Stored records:
# # # #

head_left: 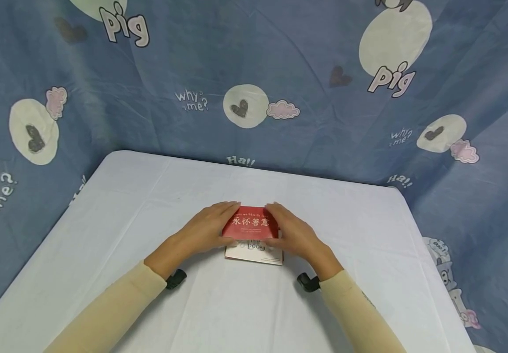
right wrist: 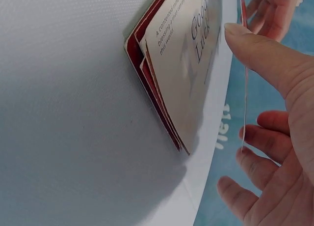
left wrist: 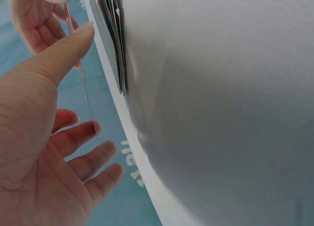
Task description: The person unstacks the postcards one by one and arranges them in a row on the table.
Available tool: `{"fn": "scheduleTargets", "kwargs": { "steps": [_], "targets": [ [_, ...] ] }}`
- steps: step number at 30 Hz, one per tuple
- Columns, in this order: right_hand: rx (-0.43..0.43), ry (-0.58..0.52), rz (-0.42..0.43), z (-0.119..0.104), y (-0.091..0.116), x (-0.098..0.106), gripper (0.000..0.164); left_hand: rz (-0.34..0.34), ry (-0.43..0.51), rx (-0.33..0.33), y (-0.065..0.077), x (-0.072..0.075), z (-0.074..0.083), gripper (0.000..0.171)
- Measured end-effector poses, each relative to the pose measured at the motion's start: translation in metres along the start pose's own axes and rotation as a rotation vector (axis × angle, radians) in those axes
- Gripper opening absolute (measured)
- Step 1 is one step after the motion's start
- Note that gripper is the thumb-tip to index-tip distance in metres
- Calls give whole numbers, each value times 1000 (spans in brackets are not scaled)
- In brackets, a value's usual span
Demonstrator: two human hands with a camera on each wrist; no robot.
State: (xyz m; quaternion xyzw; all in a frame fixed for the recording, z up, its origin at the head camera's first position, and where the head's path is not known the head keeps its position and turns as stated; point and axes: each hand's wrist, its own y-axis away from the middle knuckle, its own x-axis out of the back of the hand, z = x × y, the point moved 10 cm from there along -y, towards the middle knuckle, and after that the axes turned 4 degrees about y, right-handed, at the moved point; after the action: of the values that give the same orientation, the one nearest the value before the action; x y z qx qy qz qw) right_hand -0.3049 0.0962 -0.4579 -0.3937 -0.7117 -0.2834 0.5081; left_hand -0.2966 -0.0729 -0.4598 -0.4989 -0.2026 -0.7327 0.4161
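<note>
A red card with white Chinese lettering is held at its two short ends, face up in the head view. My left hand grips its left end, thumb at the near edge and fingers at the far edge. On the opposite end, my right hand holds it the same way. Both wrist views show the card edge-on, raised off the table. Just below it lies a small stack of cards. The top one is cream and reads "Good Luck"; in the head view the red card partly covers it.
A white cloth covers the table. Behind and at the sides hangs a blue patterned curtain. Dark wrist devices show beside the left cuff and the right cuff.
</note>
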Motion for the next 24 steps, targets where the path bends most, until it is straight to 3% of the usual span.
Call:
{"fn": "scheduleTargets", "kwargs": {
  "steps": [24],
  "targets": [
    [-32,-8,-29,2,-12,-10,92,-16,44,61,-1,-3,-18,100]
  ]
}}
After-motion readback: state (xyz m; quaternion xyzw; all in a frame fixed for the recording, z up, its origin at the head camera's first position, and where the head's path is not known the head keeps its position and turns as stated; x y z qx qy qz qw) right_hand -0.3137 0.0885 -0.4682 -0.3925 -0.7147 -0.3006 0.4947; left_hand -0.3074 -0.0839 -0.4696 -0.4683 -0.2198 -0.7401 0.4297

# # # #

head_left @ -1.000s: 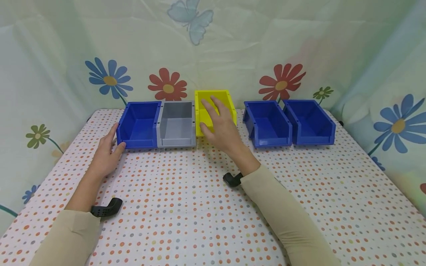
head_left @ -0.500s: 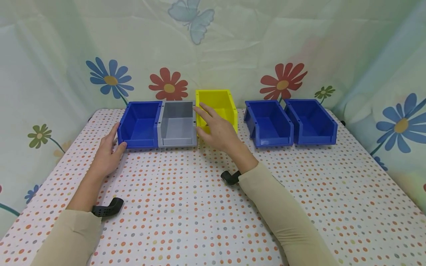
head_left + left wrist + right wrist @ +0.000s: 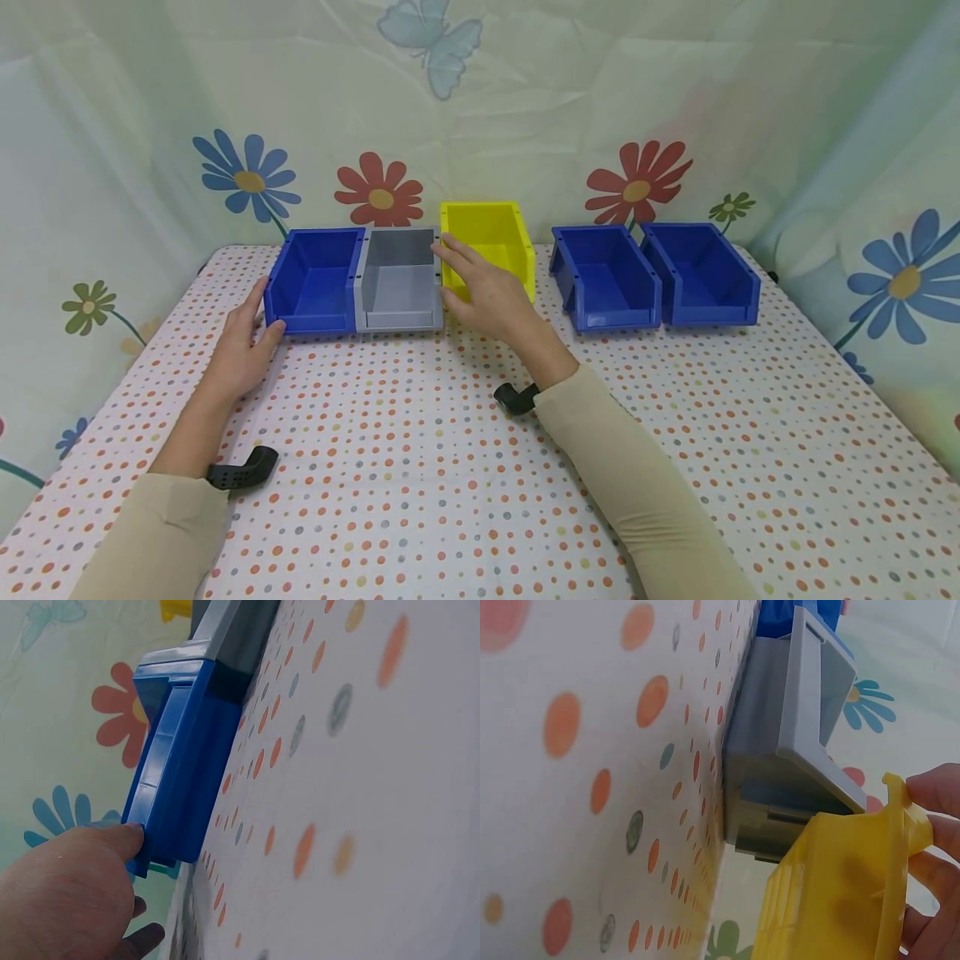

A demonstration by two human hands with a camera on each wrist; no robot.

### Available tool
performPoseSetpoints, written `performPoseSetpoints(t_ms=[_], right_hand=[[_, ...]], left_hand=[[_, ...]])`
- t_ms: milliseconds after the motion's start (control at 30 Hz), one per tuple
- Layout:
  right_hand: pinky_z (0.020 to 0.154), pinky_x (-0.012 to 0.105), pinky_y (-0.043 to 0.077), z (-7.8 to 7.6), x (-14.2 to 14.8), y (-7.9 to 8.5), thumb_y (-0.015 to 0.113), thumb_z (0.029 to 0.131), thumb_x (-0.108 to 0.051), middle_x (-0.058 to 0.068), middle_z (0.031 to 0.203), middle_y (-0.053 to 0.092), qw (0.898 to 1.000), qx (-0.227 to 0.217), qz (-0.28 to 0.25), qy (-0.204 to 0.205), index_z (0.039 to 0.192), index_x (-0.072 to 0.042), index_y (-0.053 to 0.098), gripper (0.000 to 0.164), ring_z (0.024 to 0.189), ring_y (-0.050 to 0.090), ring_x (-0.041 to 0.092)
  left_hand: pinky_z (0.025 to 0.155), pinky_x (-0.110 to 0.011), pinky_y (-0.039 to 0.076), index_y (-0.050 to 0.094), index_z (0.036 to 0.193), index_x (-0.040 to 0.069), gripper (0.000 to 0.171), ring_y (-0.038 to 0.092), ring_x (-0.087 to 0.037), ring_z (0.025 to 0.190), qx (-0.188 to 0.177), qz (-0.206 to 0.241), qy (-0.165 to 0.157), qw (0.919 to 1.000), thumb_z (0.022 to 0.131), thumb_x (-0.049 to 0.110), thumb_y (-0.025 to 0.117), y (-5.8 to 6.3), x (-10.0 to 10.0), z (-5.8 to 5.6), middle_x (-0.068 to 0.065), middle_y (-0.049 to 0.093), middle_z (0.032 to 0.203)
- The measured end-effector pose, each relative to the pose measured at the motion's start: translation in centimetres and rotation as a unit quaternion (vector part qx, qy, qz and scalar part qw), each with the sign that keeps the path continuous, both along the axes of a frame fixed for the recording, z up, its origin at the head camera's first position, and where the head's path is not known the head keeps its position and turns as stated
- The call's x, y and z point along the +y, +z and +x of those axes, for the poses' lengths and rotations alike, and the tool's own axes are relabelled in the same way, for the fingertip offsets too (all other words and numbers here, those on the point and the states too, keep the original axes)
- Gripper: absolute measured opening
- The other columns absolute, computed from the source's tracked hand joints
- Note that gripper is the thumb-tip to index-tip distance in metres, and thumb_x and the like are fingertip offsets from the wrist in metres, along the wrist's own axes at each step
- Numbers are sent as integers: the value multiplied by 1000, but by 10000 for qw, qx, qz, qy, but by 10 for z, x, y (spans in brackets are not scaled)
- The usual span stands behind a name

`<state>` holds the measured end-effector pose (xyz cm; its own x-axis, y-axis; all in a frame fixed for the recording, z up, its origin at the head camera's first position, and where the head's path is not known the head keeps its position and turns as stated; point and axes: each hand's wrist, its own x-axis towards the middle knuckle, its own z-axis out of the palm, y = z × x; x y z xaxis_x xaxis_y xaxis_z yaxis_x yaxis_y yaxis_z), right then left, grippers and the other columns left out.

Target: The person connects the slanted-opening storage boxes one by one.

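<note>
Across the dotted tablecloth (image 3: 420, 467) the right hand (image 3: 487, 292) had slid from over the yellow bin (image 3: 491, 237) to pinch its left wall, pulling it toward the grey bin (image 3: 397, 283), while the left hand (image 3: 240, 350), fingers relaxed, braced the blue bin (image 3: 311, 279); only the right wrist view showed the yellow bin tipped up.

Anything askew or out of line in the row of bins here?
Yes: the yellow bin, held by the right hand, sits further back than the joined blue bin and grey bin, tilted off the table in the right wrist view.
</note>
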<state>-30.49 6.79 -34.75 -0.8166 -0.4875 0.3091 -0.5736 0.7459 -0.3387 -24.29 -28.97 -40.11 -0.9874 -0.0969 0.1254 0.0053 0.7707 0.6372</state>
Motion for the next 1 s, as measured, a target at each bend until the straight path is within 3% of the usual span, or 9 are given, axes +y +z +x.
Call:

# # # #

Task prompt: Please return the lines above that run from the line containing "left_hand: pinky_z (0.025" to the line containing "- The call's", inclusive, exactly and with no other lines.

Exercise solution:
  left_hand: pinky_z (0.025 to 0.155), pinky_x (-0.110 to 0.011), pinky_y (-0.039 to 0.076), index_y (-0.050 to 0.094), index_z (0.036 to 0.193), index_x (-0.040 to 0.069), gripper (0.000 to 0.171), ring_y (-0.038 to 0.092), ring_x (-0.087 to 0.037), ring_z (0.025 to 0.190), qx (-0.188 to 0.177), qz (-0.206 to 0.241), qy (-0.165 to 0.157), qw (0.919 to 1.000), thumb_z (0.022 to 0.131), thumb_x (-0.049 to 0.110), thumb_y (-0.025 to 0.117), y (-5.8 to 6.3), x (-10.0 to 10.0), z (-5.8 to 5.6), middle_x (-0.068 to 0.065), middle_y (-0.049 to 0.093), middle_z (0.032 to 0.203)
- The measured end-effector pose, each relative to the pose measured at the motion's start: translation in centimetres and rotation as a unit quaternion (vector part qx, qy, qz and scalar part qw), each with the sign that keeps the path continuous, both along the axes of a frame fixed for the recording, z up, its origin at the head camera's first position, and where the head's path is not known the head keeps its position and turns as stated
- The call's x, y and z point along the +y, +z and +x of those axes, for the poses' lengths and rotations alike, and the tool's own axes are relabelled in the same way, for the fingertip offsets too (all other words and numbers here, those on the point and the states too, keep the original axes)

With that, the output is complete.